=== Section Start ===
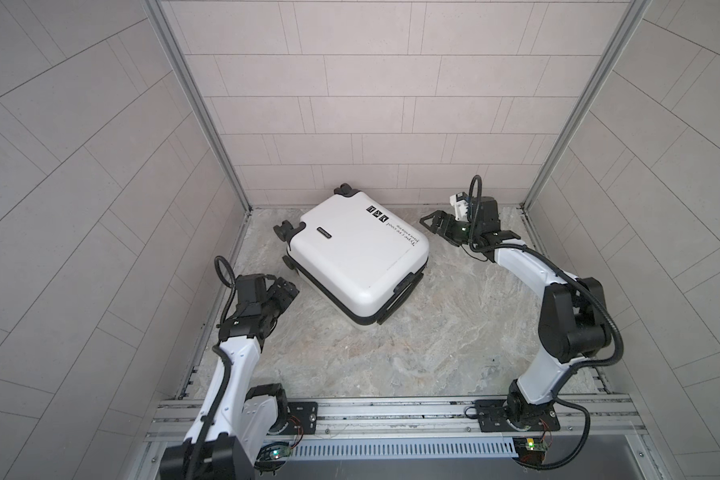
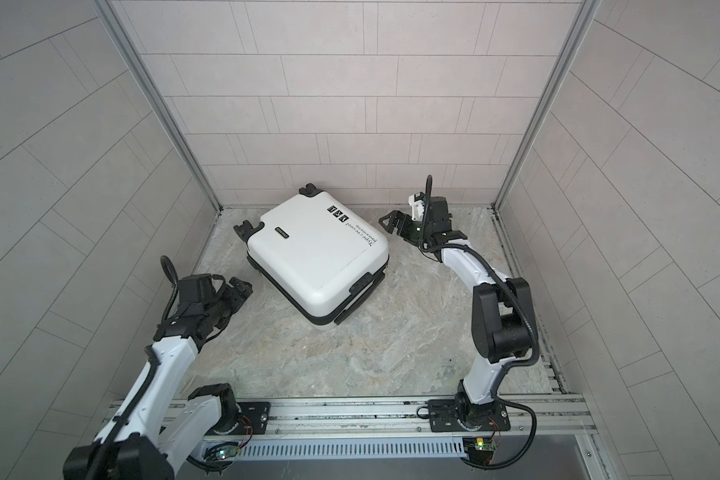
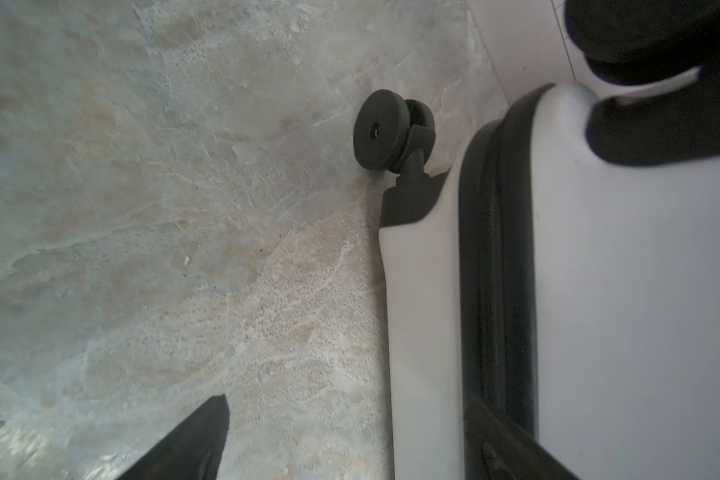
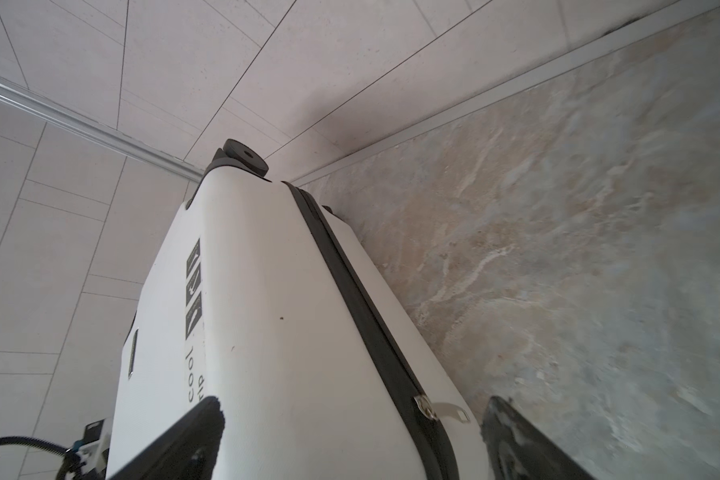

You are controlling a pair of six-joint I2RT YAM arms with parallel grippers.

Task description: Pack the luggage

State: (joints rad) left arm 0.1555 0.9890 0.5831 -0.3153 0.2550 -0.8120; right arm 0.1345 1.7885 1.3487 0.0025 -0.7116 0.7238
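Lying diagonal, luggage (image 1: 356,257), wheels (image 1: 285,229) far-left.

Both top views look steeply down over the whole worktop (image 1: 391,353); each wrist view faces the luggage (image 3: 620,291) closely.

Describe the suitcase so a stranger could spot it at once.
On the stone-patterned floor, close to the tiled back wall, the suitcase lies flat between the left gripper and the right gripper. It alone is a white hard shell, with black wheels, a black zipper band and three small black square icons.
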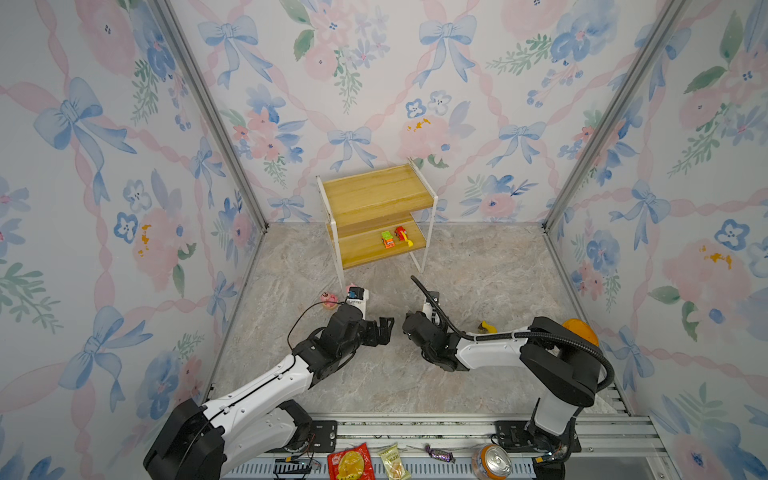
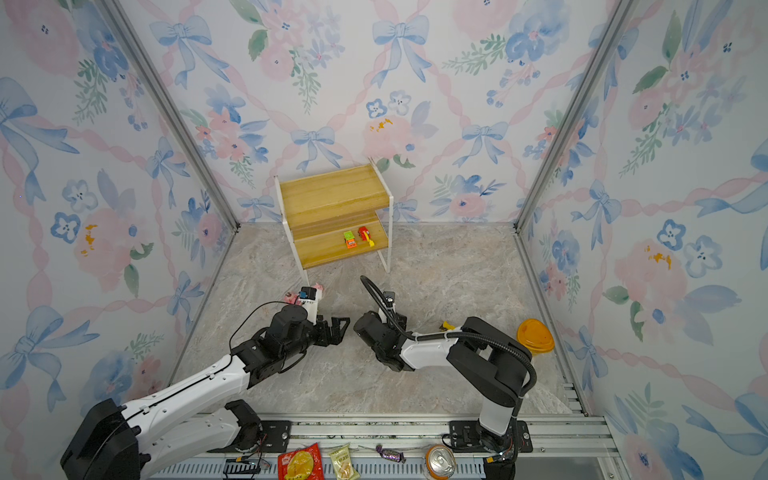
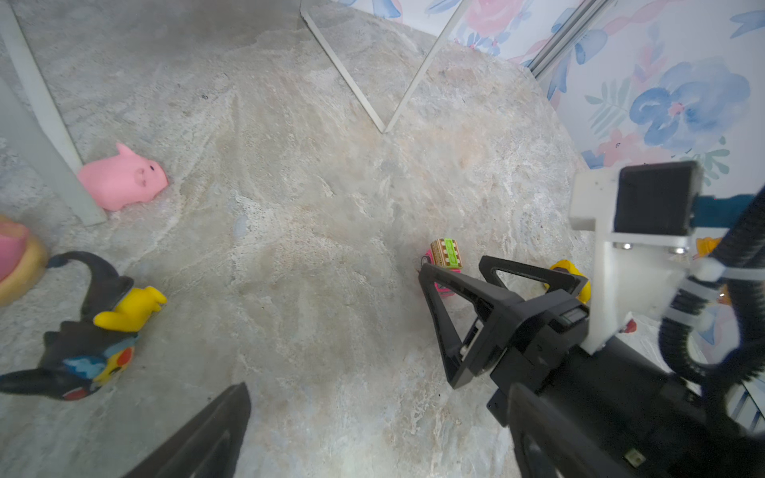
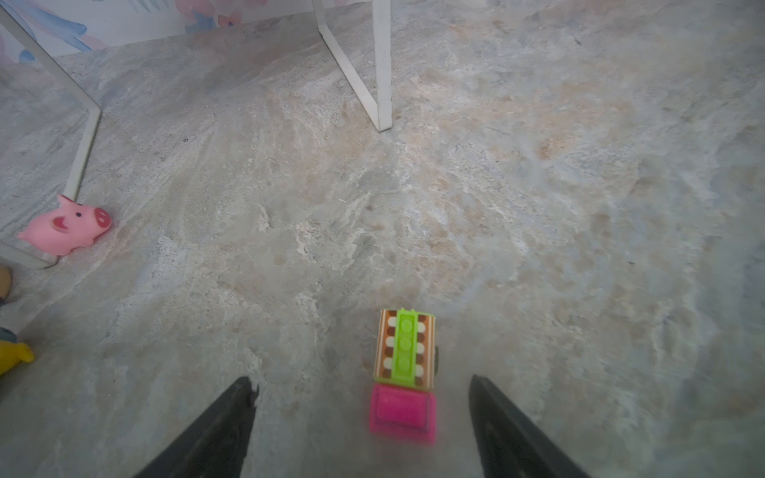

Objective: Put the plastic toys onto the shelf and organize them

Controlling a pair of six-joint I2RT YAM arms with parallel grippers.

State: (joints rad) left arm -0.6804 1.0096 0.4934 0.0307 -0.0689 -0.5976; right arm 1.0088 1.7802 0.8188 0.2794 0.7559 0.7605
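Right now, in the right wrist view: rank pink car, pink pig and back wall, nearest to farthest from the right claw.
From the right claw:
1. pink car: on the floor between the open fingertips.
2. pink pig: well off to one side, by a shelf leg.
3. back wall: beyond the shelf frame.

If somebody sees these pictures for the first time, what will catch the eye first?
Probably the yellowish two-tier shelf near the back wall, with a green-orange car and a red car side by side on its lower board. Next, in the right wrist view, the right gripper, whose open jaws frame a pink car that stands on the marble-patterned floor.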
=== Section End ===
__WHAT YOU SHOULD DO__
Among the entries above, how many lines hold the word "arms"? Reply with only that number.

__TASK ANSWER__
2